Work continues with regard to improving logistics. “Egypt is heavily focused on upgrading its infrastructural capacity through various mega-projects, including the transition of the Burullus small fishing port into a transportation hub for a mega-power station,” Khaled Morsy, CEO of DB Schenker Egypt, a local division of the German rail operator Deutsche Bahn, told OBG.

Aviation

In 2016 traffic at Egypt’s airports fell by 22.9%. The performance was not uniform. Cairo International Airport saw modest traffic growth of 3.5%, while Sharm El Sheikh saw a decline of 69.5%. The country is still struggling from perceptions of risk and security. The aviation industry was affected by the suspension of Russian flights to the country following the downing of a Russian commercial aeroplane by Islamic militants in the Sinai in 2015. The government has since invested £20m in airport security, and in January 2018 Russia resumed flights to the country. “After a few years of challenging business conditions for the aviation industry, the outlook now appears much brighter thanks to the enhanced security situation, an increase in assets from local companies and renewed interest by international investors,” Ahmed Aly, CEO of Nile Air, told OBG.
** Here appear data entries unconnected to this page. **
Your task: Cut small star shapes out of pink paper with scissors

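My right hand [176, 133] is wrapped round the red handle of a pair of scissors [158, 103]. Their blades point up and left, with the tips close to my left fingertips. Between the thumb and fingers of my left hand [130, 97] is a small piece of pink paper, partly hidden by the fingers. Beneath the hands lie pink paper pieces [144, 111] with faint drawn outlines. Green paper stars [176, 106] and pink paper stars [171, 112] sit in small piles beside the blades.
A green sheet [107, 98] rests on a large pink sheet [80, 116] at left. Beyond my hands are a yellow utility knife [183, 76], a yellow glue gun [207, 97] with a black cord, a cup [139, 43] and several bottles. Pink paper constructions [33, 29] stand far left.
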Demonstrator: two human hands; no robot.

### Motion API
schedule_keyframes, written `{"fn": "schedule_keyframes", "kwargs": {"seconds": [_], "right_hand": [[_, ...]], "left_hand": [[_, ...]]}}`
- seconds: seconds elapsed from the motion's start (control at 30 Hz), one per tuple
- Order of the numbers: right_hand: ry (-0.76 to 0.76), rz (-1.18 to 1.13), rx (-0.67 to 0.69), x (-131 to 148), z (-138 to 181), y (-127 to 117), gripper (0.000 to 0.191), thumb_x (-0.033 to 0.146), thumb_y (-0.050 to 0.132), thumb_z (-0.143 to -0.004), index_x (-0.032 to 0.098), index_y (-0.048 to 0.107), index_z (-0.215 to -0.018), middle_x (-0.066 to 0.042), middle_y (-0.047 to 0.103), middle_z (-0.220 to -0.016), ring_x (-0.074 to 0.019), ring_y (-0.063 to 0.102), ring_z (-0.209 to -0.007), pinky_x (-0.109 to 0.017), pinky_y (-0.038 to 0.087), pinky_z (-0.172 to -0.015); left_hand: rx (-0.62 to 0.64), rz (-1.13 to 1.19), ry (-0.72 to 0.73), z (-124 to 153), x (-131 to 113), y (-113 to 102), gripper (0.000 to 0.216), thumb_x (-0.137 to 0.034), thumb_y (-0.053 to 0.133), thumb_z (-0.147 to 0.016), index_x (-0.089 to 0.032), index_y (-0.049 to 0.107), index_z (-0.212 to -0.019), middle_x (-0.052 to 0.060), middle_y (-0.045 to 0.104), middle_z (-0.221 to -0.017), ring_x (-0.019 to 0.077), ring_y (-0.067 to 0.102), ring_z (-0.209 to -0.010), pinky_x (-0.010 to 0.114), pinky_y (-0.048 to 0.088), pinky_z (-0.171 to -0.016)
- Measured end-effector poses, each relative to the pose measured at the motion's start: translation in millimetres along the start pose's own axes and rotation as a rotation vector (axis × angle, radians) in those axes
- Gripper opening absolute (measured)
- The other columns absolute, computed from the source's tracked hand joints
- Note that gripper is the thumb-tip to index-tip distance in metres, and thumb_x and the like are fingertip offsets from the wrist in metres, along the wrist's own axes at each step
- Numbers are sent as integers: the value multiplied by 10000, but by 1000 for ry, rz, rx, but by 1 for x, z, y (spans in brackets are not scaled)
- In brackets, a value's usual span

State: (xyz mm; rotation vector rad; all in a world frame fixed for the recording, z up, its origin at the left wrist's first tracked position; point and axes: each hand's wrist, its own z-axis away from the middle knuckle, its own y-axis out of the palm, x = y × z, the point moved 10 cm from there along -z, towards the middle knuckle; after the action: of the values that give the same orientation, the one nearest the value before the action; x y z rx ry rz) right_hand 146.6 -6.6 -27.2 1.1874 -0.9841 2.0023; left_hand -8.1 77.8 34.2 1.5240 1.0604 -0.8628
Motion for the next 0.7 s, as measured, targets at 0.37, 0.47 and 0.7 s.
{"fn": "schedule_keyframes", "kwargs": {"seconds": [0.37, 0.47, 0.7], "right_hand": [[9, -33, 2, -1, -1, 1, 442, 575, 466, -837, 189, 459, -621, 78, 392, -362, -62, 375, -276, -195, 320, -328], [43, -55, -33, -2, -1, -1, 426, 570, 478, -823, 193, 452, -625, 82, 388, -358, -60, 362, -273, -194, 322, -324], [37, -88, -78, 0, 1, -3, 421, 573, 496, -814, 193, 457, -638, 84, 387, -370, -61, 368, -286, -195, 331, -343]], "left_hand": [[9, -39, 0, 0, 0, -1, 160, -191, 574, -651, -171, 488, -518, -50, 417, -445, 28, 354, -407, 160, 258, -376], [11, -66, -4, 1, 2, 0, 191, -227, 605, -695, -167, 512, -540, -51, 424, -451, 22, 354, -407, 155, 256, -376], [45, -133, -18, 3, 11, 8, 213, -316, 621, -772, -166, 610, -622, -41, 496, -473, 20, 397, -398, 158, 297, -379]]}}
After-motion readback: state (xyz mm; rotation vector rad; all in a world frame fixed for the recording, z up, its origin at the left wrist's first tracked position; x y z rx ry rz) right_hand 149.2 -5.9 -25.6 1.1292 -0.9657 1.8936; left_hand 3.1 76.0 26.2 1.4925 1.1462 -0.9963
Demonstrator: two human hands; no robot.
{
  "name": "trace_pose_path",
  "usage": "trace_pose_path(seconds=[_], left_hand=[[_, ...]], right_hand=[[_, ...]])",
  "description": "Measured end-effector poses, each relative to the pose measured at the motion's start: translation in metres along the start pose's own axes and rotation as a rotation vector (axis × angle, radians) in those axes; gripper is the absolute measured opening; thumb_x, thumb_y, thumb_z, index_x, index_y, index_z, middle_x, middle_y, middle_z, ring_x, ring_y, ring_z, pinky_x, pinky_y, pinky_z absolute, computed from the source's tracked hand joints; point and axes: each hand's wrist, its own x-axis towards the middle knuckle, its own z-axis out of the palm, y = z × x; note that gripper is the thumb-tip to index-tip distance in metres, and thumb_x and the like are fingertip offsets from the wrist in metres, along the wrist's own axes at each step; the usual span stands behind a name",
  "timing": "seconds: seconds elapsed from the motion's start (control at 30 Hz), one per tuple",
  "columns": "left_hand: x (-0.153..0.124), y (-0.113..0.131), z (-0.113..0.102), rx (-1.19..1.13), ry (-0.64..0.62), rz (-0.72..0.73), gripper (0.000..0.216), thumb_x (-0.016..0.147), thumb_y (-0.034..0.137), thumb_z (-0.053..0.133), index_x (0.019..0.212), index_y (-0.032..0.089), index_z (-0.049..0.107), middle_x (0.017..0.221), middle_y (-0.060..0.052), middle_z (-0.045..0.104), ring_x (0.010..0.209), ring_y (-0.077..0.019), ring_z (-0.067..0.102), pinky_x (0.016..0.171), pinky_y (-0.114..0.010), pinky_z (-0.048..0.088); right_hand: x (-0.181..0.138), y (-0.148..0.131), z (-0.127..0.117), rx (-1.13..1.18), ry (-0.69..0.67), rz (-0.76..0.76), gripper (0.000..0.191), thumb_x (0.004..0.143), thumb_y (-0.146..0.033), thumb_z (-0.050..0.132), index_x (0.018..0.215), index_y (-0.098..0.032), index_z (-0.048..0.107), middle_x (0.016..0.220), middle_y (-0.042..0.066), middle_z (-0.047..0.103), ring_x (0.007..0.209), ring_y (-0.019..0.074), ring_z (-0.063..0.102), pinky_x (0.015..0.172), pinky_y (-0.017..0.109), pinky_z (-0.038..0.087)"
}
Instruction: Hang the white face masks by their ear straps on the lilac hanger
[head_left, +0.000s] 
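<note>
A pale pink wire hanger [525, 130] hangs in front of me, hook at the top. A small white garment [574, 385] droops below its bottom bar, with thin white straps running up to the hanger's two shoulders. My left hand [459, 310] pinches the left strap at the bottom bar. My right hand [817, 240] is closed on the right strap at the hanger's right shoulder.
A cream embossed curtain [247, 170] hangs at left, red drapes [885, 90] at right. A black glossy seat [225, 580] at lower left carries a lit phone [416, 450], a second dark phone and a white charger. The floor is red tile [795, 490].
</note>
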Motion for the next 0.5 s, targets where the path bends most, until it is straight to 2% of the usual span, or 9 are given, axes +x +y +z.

The government is moving ahead with plans to develop Sharm El Sheikh airport, announcing in 2016 that it would be opening a tender for the expansion of its second terminal, bringing capacity to 9.5m passengers per year. The government has also received funds from the Islamic Development Bank and the African Development Bank for a new passenger terminal and runway, which would boost capacity to 18m passengers per year. “Egypt has the potential to become a regional hub for the aviation industry, thanks to its unique strategic location that links three different continents, and its high-quality airport infrastructure,” Aly added.

Outlook

While the transport industry is seeing lower volumes and a challenging operating environment, the government is moving ahead with long-term infrastructure plans to strengthen capacity and improve efficiency. Indeed, while a slowdown in imports and passenger numbers is constraining growth, the potential in the market is significant, particularly given the country’s geographic advantages. As economic growth picks up, there should be plenty of opportunities for development in areas such as operations and services, and authorities are looking to ensure that there is the necessary infrastructure to meet heightened demand.